** Opening Given information block **

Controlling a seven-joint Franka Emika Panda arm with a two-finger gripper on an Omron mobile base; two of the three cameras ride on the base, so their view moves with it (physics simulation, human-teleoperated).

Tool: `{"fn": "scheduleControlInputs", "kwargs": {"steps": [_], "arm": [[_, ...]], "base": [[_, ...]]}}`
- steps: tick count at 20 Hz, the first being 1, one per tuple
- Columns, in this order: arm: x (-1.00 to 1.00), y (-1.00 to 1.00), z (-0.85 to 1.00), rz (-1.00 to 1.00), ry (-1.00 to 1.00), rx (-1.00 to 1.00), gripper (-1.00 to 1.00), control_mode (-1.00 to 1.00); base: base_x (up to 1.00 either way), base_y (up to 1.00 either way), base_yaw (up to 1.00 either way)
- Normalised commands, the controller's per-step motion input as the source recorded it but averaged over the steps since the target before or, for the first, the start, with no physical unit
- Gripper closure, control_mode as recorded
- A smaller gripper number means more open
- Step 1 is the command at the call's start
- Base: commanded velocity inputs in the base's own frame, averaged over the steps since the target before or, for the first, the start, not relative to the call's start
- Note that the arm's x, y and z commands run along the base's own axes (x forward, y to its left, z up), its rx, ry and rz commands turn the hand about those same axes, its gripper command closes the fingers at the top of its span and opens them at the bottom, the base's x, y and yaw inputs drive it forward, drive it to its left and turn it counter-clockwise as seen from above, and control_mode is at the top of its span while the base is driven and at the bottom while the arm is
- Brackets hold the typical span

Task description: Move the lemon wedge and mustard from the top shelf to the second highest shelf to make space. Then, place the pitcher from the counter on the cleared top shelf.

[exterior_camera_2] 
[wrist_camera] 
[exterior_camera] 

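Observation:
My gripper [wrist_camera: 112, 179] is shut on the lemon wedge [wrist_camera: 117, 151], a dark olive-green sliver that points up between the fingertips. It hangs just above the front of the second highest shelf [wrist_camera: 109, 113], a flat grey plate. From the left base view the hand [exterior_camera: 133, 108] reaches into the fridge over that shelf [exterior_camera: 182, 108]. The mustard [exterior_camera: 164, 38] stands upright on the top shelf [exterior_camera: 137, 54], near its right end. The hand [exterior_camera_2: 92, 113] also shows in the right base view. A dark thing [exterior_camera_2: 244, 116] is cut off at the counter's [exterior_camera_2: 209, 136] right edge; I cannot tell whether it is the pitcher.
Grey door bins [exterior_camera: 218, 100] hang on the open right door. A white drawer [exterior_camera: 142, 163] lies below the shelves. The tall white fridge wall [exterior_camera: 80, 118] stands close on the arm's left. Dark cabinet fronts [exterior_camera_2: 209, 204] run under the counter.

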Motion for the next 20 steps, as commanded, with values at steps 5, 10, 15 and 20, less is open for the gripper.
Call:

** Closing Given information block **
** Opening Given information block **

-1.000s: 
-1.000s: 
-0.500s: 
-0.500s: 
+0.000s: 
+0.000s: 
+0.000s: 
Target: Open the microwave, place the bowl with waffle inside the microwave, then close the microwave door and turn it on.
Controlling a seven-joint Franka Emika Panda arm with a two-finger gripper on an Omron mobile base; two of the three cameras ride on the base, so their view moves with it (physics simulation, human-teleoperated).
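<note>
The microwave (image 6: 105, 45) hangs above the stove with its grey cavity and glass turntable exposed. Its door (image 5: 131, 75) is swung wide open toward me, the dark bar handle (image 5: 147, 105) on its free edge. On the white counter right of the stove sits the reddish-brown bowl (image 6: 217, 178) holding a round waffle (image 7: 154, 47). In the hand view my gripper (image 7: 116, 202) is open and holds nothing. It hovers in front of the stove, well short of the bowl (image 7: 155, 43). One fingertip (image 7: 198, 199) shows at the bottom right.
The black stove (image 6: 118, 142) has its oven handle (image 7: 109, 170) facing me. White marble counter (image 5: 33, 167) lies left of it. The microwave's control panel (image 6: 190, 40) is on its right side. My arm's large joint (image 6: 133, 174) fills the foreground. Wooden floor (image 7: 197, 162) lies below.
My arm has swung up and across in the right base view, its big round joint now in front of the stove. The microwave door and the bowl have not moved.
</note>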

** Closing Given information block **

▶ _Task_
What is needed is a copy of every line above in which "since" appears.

▶ _Completed task_
- Normalised commands, the controller's per-step motion input as the source recorded it but averaged over the steps since the target before or, for the first, the start, with no physical unit
- Base: commanded velocity inputs in the base's own frame, averaged over the steps since the target before or, for the first, the start, not relative to the call's start

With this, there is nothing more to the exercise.